Reading the article it seems to me you must code the import map which basically defines aliases for your scripts. Then you must use the aliases to actually get access to the scripts you want to use.

You must specify the absolute URL of the imports whether you use import-maps or not so what's the benefit? Does this reduce the amount of code?

I'm sure there is a benefit I just don't see it on first reading of this article.



Basically package.json but without package.json. IE no bundle JS is back.

There are still some issues, specifically with things like React, where it's kind of hard to guarantee if you use React, you'll get the same version if you use it in "react-relay" etc.

Deno has been very informative on this. They're adding package.json support to the runtime as a polyfill, but I'm hopeful they can swing back to import maps fully over time.


It also allows easy loading of micro-frontends, if that's the architecture you're shooting for.

https://single-spa.js.org/docs/recommended-setup/


I see. So the benefit is that you externalize your imports into a file separate from you code. Right?
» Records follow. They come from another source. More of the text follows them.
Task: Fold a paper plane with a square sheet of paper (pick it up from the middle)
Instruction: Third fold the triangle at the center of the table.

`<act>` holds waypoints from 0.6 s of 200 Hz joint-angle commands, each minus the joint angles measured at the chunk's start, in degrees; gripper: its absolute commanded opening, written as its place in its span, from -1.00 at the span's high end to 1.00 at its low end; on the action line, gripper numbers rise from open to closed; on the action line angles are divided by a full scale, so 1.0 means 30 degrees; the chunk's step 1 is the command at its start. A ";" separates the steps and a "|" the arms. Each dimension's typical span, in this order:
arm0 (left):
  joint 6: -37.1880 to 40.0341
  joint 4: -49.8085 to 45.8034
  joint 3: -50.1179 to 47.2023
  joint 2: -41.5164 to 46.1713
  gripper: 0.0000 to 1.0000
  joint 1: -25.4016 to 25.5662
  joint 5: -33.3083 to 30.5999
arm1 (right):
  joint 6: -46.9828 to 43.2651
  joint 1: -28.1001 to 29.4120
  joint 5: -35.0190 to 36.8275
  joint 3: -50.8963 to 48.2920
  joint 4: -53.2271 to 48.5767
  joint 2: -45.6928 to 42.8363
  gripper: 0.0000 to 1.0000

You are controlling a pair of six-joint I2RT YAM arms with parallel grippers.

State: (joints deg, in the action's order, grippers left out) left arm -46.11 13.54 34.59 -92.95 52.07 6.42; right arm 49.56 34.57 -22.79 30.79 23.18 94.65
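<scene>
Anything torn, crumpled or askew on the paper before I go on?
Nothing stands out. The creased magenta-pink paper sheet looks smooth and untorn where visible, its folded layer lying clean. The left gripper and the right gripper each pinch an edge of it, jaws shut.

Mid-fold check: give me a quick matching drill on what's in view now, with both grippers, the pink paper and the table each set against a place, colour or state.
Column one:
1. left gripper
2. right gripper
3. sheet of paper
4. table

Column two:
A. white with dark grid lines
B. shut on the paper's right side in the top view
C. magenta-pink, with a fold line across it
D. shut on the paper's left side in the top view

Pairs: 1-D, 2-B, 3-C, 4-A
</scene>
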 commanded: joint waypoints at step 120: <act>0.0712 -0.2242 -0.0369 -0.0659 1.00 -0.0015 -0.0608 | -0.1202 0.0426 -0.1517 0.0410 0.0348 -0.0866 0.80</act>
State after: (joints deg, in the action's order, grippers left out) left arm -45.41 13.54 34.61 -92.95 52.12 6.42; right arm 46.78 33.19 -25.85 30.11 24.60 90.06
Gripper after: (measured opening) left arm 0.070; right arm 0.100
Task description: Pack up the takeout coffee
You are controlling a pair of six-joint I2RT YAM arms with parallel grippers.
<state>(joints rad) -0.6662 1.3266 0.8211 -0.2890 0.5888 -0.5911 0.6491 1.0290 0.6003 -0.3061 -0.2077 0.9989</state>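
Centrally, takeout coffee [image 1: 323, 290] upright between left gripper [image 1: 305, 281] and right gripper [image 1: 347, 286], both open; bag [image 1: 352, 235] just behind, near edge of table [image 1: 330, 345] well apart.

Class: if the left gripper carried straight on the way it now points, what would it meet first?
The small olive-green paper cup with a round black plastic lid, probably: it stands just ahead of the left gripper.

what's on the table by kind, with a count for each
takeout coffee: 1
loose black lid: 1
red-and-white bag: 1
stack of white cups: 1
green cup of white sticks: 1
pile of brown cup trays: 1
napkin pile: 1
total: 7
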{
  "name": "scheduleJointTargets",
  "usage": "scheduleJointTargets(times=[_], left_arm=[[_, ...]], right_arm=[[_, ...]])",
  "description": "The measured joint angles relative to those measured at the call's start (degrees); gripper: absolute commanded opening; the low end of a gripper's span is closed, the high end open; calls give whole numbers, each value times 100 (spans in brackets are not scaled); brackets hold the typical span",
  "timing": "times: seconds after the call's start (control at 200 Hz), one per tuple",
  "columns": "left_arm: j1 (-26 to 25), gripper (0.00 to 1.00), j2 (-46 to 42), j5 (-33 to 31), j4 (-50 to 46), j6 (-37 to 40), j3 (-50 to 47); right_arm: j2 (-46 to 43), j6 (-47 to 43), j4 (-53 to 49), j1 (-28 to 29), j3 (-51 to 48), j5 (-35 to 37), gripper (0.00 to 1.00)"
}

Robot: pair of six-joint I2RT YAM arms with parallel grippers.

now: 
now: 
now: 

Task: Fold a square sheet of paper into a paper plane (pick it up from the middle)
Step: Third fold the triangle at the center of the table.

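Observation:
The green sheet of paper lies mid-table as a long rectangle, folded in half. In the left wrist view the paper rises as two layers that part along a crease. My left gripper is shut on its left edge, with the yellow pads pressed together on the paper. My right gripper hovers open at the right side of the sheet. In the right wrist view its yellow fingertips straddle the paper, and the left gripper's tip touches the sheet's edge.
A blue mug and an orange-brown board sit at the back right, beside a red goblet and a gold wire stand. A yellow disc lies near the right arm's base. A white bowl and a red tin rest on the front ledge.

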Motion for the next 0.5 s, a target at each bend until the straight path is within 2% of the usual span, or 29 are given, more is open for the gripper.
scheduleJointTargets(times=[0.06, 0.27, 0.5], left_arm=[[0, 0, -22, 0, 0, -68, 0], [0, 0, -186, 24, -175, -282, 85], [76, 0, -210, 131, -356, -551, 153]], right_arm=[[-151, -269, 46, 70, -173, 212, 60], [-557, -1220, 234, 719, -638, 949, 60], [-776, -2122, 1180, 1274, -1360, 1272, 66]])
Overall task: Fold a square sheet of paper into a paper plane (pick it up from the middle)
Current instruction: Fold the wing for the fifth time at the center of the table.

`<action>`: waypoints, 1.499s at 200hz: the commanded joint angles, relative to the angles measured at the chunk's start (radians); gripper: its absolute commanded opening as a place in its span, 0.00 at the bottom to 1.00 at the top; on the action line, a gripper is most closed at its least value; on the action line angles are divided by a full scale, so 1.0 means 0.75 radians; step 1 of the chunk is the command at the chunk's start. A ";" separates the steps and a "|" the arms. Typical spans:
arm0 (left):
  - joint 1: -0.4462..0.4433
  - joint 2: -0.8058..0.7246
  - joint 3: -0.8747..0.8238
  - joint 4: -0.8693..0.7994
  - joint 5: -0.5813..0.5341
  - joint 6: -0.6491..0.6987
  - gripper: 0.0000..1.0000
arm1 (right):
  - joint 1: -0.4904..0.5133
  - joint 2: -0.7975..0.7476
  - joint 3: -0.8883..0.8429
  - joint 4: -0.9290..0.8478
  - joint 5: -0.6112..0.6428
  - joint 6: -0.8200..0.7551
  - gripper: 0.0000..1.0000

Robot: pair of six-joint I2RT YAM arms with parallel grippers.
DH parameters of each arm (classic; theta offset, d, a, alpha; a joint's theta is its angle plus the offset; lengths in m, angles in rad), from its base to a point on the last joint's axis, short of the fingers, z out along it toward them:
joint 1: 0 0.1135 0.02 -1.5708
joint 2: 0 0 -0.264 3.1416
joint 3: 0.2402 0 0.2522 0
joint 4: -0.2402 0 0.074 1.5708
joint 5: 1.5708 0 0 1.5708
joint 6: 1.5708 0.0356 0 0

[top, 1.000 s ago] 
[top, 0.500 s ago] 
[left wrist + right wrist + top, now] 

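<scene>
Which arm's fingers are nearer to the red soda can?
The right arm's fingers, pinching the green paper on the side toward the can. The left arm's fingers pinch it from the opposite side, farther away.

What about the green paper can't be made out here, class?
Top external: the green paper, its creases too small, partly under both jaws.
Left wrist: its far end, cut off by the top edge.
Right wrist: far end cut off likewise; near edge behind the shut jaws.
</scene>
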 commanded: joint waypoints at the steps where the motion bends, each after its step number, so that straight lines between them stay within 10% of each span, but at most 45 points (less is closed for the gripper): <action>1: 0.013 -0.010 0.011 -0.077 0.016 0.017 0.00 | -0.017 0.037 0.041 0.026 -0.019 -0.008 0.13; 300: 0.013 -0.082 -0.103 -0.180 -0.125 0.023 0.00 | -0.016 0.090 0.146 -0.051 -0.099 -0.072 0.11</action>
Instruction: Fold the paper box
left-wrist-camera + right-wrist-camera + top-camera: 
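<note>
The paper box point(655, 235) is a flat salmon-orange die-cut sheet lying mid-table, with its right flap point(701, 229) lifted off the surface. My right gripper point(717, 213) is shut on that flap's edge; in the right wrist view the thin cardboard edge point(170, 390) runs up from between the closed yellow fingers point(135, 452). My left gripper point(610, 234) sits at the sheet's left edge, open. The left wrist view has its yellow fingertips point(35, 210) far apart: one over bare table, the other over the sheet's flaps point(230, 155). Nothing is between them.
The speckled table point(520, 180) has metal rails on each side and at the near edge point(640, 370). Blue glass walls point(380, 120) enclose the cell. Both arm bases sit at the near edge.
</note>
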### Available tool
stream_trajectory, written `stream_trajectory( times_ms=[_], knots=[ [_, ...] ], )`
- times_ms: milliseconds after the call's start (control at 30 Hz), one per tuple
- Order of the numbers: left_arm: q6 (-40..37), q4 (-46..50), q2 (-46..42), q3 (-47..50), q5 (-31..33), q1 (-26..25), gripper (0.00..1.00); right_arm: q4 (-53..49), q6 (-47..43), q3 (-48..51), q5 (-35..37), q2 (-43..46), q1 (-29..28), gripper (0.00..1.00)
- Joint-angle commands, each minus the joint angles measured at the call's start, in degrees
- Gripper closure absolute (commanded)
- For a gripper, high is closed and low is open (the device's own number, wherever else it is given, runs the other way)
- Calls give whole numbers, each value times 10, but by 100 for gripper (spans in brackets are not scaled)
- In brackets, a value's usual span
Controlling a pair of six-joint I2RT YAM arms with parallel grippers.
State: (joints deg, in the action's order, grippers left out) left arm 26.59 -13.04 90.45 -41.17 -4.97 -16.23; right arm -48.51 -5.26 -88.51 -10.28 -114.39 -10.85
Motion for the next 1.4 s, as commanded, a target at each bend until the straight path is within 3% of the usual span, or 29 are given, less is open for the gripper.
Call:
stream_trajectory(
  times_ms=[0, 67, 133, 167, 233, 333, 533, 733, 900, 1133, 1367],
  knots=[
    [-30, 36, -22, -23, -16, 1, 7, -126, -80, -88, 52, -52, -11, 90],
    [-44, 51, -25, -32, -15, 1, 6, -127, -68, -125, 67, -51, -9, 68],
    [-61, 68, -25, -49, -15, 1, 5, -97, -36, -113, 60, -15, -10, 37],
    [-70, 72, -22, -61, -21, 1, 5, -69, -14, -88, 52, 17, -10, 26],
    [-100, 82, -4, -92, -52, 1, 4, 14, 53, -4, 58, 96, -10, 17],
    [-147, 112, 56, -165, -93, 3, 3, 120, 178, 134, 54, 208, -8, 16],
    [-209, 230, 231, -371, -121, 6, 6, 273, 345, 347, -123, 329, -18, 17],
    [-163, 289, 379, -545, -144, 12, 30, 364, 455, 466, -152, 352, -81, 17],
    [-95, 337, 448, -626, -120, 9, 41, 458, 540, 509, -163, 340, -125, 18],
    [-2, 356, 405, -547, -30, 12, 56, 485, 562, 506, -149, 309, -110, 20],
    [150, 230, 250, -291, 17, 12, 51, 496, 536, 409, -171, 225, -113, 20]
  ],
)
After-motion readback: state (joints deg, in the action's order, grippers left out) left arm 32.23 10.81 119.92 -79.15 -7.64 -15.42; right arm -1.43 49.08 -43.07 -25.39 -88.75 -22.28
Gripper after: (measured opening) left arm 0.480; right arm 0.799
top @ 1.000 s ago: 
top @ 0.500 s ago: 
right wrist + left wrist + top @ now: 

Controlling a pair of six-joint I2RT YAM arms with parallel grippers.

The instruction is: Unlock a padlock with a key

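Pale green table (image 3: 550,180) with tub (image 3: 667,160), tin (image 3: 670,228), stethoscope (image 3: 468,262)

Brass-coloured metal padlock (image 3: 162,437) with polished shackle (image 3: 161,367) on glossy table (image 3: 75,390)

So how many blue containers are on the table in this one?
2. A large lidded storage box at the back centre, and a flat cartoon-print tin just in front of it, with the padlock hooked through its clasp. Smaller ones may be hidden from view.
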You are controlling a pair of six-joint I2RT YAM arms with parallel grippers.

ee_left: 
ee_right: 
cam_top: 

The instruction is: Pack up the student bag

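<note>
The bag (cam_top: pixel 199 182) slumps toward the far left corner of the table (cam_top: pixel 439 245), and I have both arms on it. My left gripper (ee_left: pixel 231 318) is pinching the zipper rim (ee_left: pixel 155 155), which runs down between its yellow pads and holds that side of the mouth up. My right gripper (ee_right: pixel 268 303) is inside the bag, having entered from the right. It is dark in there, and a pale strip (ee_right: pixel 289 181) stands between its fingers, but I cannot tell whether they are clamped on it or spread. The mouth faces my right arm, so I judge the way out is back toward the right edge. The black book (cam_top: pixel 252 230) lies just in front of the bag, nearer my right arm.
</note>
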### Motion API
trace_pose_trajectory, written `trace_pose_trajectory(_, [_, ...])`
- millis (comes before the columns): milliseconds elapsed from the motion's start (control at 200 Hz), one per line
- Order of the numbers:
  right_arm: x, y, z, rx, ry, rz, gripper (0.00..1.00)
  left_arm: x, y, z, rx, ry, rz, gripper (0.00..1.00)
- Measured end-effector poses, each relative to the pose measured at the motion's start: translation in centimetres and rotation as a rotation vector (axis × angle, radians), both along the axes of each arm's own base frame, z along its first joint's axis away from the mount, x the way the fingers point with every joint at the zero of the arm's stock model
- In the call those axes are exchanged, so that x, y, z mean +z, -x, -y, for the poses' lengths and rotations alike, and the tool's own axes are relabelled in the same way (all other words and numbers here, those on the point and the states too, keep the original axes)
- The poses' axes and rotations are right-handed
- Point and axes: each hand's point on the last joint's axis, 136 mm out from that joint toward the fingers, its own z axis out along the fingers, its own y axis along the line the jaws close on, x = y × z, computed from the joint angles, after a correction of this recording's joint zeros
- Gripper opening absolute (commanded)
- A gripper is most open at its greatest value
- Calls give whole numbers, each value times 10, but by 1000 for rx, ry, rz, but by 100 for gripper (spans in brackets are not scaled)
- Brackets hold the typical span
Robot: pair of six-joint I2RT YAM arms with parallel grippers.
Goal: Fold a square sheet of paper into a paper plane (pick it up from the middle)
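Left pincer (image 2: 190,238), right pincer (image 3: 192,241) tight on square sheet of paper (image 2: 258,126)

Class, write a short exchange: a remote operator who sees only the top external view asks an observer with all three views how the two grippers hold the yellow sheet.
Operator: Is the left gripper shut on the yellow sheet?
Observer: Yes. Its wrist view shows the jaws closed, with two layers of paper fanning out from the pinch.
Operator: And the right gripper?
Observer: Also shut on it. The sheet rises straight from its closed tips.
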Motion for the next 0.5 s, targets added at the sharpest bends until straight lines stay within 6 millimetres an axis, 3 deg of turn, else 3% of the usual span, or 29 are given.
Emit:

I can see the benefit of that. It is like meta-data about your module, kept separate from it. And several modules can use the same imports-map, right? That means amount of code needed gets less.

Thanks for the explanation. I assume I got it right, did I?

Or now I wonder, must the imports-map be defined in the same module where it is used?


No, you might have one "global" importmap in your HTML file and that applies to the entire graph of modules you load after that, which also means that you can "chain" importmaps and can also do things like pin the versions of dependencies of dependencies in that top level importmap. That sort of thing will need package-management-like tooling and dependency "packages" built for it, but that gets back to the idea that importmaps in theory are a lighter weight replacement for package.json/package-lock.json files.